Why does signed cookie not populate in req.signedCookies?

Question

Why does signed cookie not populate in req.signedCookies?

devth opened this issue 10 years ago · comments

Looks like signedCookies is not being populated.

res.cookie('ok', {why: "ok"}, {signed: true});

logger.info("signed cookies", req.signedCookies);
//=> signed cookies {}

logger.info("cookies", req.cookies);
//=> cookies { ok: 's:j:{"why":"ok"}.qVInqKcYbSXfZ+1m99smJV1t6IHoaZCcmOYVpRDpxUsvl/gaUqnV9Oy2/nbv2qt75iEvez/jXdTO1WAMgKJ/WQ' }

Douglas Wilson · Answer 1 · Wed May 07 2014 04:58:43 GMT+0800 (China Standard Time)

req.signedCookies are only populated with signed cookies that have valid signatures; if that cookie is not translated into signedCookies the signature is not valid with the secret you provided.

Trevor Hartman · Answer 2 · Wed May 07 2014 05:00:14 GMT+0800 (China Standard Time)
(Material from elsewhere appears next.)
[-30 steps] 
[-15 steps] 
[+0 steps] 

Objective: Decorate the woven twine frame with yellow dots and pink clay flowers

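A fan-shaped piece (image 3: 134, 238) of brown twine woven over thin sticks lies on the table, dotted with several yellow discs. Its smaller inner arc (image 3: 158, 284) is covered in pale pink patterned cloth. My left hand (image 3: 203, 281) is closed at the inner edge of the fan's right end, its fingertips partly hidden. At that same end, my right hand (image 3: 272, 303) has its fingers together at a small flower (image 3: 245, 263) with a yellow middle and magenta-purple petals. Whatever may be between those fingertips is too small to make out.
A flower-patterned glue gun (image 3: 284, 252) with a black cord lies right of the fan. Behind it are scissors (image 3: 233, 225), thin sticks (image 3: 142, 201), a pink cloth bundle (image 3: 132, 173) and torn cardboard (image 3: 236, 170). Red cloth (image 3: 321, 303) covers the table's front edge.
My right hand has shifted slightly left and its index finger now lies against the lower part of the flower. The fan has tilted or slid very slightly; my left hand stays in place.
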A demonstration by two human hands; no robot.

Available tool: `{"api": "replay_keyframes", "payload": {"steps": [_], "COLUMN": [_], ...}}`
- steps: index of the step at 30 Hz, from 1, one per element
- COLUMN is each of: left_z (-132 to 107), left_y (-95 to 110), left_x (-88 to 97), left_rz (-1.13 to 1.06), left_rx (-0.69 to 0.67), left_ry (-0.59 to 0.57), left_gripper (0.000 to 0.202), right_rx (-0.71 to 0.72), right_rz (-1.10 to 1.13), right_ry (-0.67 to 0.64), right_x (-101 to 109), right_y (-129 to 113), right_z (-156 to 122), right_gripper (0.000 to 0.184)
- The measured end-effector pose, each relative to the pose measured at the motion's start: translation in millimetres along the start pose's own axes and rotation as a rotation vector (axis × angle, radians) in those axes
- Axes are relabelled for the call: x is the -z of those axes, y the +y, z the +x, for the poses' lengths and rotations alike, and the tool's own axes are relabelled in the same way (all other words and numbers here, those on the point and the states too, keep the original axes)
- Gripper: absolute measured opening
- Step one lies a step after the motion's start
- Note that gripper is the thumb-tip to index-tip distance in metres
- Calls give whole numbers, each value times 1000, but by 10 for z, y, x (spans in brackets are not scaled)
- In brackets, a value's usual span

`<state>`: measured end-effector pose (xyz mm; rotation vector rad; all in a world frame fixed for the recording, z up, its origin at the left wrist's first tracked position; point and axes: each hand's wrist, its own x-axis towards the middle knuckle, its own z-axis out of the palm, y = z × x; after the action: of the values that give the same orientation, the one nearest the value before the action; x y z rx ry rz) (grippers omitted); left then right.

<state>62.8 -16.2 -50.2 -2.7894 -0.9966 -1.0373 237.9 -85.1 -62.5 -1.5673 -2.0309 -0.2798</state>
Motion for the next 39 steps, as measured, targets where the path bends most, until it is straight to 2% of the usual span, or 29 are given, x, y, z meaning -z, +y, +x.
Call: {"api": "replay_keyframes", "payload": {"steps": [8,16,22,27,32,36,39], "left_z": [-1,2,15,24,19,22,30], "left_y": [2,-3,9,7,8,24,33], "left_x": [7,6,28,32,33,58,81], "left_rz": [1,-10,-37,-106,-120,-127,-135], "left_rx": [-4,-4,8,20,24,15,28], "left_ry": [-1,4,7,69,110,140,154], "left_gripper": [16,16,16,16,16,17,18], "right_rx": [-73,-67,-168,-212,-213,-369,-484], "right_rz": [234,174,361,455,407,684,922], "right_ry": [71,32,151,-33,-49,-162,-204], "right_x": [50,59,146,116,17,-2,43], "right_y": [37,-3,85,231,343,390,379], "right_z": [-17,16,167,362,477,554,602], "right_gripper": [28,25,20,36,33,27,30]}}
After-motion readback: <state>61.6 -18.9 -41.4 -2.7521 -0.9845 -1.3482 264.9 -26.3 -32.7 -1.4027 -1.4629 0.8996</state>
signature is not valid with the secret you provided

What would cause that? I tried configuring with:

  app.use(cookieParser('MzaP7XtPSEmbB3AiDGxkeFO1cnxr/EPsvcsLmnqG03k='))

Thanks.

Douglas Wilson · Answer 3 · Wed May 07 2014 05:13:14 GMT+0800 (China Standard Time)

For the secret you posted, the cookie signed with it would look like this:

s:j:{"why":"ok"}.R9yq3/37iDxGKbZd+12Mt3YrMfPkPohwYh9idxiq44A

The part after the dot is the signature; as you can see the signature is very different from the one you posted, so the cookie was signed with a different secret than you are giving to this module, thus why it didn't validate.

Trevor Hartman · Answer 4 · Wed May 07 2014 05:17:35 GMT+0800 (China Standard Time)

I see. I assumed writing and reading cookies was done in the same lib, and would therefore use the same secret, but it appears they are out of sync.

Douglas Wilson · Answer 5 · Wed May 07 2014 05:18:31 GMT+0800 (China Standard Time)

What library are you writing cookies with?

Douglas Wilson · Answer 6 · Wed May 07 2014 05:23:55 GMT+0800 (China Standard Time)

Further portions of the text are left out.